It will be only one metre high, and will be on display for just two weeks. Nevertheless, a planned art installation dedicated to the theme of Black Lives Matter is causing uproar in Budapest, where the rightwing, nationalist government of Viktor Orbán has taken aim at the movement and all it represents.
The installation won a recent tender for public art in Budapest’s ninth district, an area on the city’s Pest side that combines streets of grand turn-of-the-century buildings with communist-era social housing projects.
“The BLM goals of opposing racism and police brutality are just as relevant in Hungary as anywhere else,” said Krisztina Baranyi, the ninth district mayor, citing the Orbán government’s relentless campaign against migrants and refugees, as well as the systematic discrimination against Hungary’s Roma minority.
In total, seven pieces were chosen to be displayed for two-week periods next spring in different locations, but it is the BLM sculpture that has created headlines.
The issue was seized upon eagerly by government officials and the government’s stable of loyal media. “Black Lives Matter is basically a racist movement. The racist is not the person who opposes a BLM statue, but the person who erects one,” said Orbán’s chief of staff, Gergely Gulyás.

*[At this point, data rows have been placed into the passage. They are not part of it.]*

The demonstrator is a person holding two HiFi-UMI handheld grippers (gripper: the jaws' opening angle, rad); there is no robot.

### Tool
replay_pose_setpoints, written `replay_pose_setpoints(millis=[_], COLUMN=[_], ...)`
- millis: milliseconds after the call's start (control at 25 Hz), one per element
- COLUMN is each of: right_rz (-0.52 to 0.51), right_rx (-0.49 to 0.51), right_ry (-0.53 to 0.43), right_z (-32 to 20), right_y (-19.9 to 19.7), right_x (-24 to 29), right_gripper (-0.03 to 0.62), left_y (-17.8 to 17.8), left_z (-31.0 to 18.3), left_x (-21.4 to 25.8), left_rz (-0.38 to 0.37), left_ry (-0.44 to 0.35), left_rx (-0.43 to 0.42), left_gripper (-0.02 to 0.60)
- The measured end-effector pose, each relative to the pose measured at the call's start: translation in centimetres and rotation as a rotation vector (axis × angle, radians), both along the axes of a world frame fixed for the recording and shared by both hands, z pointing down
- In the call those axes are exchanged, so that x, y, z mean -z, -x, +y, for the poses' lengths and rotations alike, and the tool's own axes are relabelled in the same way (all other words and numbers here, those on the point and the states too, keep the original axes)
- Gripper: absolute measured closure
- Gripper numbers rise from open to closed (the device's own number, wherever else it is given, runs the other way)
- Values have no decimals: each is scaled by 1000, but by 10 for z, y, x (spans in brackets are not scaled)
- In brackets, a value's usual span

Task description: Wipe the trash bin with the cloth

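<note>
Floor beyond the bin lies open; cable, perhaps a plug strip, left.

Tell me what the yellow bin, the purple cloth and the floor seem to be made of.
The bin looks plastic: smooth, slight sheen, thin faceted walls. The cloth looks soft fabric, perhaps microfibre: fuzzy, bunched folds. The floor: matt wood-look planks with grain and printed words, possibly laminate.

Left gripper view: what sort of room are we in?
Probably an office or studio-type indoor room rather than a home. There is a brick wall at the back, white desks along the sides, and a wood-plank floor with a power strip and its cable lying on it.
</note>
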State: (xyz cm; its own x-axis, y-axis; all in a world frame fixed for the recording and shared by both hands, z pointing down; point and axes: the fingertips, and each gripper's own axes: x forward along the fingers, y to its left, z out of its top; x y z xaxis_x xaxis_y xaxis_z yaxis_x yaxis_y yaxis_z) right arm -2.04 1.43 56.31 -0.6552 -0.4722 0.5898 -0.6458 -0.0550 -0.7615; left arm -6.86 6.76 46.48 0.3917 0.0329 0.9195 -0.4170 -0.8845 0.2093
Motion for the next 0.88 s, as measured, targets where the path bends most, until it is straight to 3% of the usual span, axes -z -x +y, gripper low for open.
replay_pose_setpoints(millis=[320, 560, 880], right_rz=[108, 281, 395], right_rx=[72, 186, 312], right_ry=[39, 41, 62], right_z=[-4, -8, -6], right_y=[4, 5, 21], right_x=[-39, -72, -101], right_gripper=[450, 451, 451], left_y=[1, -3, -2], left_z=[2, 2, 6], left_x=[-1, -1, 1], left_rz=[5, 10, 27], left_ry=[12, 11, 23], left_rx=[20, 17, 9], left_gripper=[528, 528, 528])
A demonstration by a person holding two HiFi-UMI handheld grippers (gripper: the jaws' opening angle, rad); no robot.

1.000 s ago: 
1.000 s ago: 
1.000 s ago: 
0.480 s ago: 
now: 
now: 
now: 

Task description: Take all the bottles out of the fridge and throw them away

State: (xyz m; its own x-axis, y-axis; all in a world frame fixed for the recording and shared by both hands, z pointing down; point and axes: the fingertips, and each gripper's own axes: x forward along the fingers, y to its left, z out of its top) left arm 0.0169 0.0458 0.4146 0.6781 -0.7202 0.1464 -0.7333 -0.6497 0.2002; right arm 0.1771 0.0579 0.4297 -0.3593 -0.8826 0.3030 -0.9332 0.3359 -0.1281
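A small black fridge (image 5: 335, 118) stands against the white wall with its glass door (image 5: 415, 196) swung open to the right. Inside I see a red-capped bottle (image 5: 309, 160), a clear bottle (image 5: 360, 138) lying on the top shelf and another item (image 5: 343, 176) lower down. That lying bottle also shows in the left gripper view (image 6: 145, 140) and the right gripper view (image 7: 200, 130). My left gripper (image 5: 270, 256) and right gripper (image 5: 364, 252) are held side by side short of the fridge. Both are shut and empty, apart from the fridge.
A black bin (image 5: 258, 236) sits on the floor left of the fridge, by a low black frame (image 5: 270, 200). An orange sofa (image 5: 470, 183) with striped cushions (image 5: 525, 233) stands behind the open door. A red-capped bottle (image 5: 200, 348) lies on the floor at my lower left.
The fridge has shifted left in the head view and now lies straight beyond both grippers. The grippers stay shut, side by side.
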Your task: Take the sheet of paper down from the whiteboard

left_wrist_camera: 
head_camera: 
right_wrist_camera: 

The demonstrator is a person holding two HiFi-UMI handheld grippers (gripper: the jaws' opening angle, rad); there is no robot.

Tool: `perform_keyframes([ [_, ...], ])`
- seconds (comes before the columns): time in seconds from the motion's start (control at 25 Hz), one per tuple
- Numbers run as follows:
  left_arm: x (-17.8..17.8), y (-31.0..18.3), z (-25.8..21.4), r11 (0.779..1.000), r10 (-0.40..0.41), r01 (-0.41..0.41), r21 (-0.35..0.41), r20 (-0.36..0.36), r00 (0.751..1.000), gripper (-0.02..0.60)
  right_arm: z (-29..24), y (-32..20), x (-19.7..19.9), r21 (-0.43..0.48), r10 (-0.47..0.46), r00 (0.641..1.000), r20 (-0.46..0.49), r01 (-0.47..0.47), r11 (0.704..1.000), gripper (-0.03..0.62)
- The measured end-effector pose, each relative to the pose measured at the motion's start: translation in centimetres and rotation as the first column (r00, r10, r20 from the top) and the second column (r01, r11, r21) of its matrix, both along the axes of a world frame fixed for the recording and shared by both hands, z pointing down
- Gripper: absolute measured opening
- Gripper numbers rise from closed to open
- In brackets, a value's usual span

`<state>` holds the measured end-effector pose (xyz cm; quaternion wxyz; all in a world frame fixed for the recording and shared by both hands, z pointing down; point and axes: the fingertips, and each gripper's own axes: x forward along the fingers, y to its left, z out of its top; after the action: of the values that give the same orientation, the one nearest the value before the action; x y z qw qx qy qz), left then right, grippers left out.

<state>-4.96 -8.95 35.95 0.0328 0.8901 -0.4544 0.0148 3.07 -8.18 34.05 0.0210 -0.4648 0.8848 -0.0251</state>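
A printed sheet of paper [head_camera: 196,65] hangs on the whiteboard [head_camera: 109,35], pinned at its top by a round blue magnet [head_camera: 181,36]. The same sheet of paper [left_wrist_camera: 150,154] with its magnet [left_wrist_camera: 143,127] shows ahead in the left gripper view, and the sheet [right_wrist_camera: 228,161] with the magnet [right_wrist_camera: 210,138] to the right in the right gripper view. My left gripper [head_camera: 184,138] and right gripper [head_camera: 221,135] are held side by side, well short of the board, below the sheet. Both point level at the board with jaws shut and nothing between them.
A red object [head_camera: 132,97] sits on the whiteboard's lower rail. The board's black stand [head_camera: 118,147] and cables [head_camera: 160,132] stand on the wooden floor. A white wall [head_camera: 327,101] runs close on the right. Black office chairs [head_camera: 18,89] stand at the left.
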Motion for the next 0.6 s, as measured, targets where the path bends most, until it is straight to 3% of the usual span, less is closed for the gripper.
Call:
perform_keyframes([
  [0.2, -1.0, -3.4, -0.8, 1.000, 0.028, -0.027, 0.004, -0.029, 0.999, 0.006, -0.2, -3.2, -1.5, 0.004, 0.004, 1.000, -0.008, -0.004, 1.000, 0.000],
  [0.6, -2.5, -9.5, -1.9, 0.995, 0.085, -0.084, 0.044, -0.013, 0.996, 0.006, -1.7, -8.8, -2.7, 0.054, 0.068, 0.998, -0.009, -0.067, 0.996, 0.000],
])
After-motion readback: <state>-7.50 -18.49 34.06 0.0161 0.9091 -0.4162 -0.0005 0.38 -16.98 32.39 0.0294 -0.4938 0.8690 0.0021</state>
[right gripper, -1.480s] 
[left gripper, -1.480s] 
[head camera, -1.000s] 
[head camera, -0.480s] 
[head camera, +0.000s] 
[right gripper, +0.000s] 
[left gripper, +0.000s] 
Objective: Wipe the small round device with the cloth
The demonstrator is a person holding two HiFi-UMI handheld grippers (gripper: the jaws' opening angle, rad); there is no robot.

Commentators on pro-government television chatshows threatened to pull the statue down if it was erected, and compared it to putting up a monument to Adolf Hitler. Others laughed that it was an absurdity given there are few black people in Budapest.
Hardly anyone looked at the details of the project. Notably, most pro-government coverage neglected to note that the statue will only be a two-week installation, not a permanent addition to the city.
“This whole scandal is typical of the way pro-government media works in Hungary. Everyone is angry about this and nobody actually knows anything about it,” said Baranyi. An independent, she took control of the ninth district late last year, in municipal elections that dealt a blow to the monopoly of Orbán’s Fidesz party as Budapest and most of its districts were won by the opposition.
Ahead of parliamentary elections in 2022, the government has been pushing its ultra-conservative credentials hard. Even in a pandemic year, the government has been busy passing legislation to further its positioning as Europe’s biggest champion of rightwing “traditional values” and fight against what Orbán refers to as “loopy liberals”.
In mid-December, the government amended the constitution to clarify that in a family, “the mother is a woman and the father is a man”, and made it explicit that only heterosexual couples can adopt children. The families minister, Katalin Novák, released a video telling women they “shouldn’t compete with men” or expect to earn the same amount of money. In May, Hungary ended legal recognition of gender changes for trans people.
The government also recently launched a billboard campaign with the slogan “All lives matter” in Hungarian. Ostensibly, it relates to the fight against coronavirus but it seems likely the decision to use it was a nod to the culture war the government believes it is fighting, particularly as Orbán posted a video featuring the English-language version of the slogan on his Instagram account.
Péter Szalay, the sculptor behind the BLM project, said that after news of it broke, he had received a threatening email from a well-known far-right figure, promising he would be “punished” if the installation went ahead.
The sculpture, which will be made in 12 pieces using a 3D printer and put together using magnets, is a “paraphrase of the Statue of Liberty”, said Szalay. The figure kneels, lifting her right hand in a fist, and holds a tablet with the inscription “Black Lives Matter”. There is also an LGBT-rights theme to the installation, with rainbow colours used to illuminate the monument.
Szalay said that despite the government reaction, the work was not meant as a show of support or solidarity with the BLM movement. “It does not declare itself on the side of or against BLM. According to my artistic purpose, it is undecidedly swaying between the two readings,” he said.
The art tender was organised by Baranyi’s deputy, Suzi Dada of the satirical Two-Tailed Dog party. She said she wanted to restart a tradition of public art, something for which the current government has little time. “For Fidesz, culture politics is all about historical memory and memorials, relativising Hungary’s role in the second world war and painting us as victims,” she said.
In the year since she took office, Baranyi said it had been hard to implement new policies, owing both to the coronavirus pandemic and a government funding squeeze that she estimates has shaved off about a third of the district’s budget. In mid-December, she was engulfed in a new scandal when a recording was leaked of her using antisemitic language. She has claimed it was taken out of context and has said she plans to sue public television.
When it comes to the BLM installation, Baranyi said she realised that the government campaign was working well when she stepped into a taxi in recent days. The driver, unaware of the identity of his passenger, began a long and abusive rant about Baranyi, saying he had heard she wanted to build a monument to gay black people.
“I tried to explain to him the real story, and the amazing thing was that he wouldn’t believe me, even though I explained I knew all about it. He said he knew he was right because he had read it in the newspaper,” she said.